» Activity:
Would you reproduce the listing exactly, leaving nothing out?
START Given information
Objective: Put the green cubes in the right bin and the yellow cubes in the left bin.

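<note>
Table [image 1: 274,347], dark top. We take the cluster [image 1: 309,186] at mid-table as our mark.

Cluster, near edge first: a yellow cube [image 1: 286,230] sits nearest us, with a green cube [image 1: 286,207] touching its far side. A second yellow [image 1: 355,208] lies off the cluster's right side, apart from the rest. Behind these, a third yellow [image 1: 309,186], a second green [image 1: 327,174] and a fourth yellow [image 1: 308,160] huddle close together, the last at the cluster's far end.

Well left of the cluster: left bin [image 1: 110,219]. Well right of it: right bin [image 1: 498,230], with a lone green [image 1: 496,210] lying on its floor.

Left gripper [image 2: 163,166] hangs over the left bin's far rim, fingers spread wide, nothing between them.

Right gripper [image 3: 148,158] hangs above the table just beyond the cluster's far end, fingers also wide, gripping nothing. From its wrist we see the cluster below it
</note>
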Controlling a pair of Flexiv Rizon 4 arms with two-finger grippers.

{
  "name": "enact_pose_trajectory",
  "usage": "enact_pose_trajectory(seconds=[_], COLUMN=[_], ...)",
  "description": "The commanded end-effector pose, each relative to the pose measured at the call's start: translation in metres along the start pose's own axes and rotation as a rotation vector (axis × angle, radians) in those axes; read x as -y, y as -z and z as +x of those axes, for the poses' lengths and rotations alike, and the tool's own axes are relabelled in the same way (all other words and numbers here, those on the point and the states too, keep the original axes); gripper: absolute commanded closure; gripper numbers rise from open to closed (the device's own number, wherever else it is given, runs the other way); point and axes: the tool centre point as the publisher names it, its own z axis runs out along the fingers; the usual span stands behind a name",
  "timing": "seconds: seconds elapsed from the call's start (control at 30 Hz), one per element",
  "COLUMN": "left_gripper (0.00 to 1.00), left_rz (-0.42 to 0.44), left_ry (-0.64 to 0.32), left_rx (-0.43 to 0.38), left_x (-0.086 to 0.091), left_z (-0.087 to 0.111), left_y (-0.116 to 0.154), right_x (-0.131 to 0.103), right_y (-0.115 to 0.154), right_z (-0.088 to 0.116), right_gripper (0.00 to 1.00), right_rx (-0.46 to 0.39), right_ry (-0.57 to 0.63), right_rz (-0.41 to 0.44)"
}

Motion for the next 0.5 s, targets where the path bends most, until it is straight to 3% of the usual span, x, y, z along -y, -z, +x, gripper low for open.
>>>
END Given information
» Exercise answer:
Objective: Put the green cubes in the right bin and the yellow cubes in the left bin.

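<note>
Table [image 1: 274,347], dark top. We take the cluster [image 1: 309,186] at mid-table as our mark.

Cluster, near edge first: a yellow cube [image 1: 286,230] sits nearest us, with a green cube [image 1: 286,207] touching its far side. A second yellow [image 1: 355,208] lies off the cluster's right side, apart from the rest. Behind these, a third yellow [image 1: 309,186], a second green [image 1: 327,174] and a fourth yellow [image 1: 308,160] huddle close together, the last at the cluster's far end.

Well left of the cluster: left bin [image 1: 110,219]. Well right of it: right bin [image 1: 498,230], with a lone green [image 1: 496,210] lying on its floor.

Left gripper [image 2: 163,166] hangs over the left bin's far rim, fingers spread wide, nothing between them.

Right gripper [image 3: 148,158] hangs above the table just beyond the cluster's far end, fingers also wide, gripping nothing. From its wrist we see the cluster below it
</note>
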Controlling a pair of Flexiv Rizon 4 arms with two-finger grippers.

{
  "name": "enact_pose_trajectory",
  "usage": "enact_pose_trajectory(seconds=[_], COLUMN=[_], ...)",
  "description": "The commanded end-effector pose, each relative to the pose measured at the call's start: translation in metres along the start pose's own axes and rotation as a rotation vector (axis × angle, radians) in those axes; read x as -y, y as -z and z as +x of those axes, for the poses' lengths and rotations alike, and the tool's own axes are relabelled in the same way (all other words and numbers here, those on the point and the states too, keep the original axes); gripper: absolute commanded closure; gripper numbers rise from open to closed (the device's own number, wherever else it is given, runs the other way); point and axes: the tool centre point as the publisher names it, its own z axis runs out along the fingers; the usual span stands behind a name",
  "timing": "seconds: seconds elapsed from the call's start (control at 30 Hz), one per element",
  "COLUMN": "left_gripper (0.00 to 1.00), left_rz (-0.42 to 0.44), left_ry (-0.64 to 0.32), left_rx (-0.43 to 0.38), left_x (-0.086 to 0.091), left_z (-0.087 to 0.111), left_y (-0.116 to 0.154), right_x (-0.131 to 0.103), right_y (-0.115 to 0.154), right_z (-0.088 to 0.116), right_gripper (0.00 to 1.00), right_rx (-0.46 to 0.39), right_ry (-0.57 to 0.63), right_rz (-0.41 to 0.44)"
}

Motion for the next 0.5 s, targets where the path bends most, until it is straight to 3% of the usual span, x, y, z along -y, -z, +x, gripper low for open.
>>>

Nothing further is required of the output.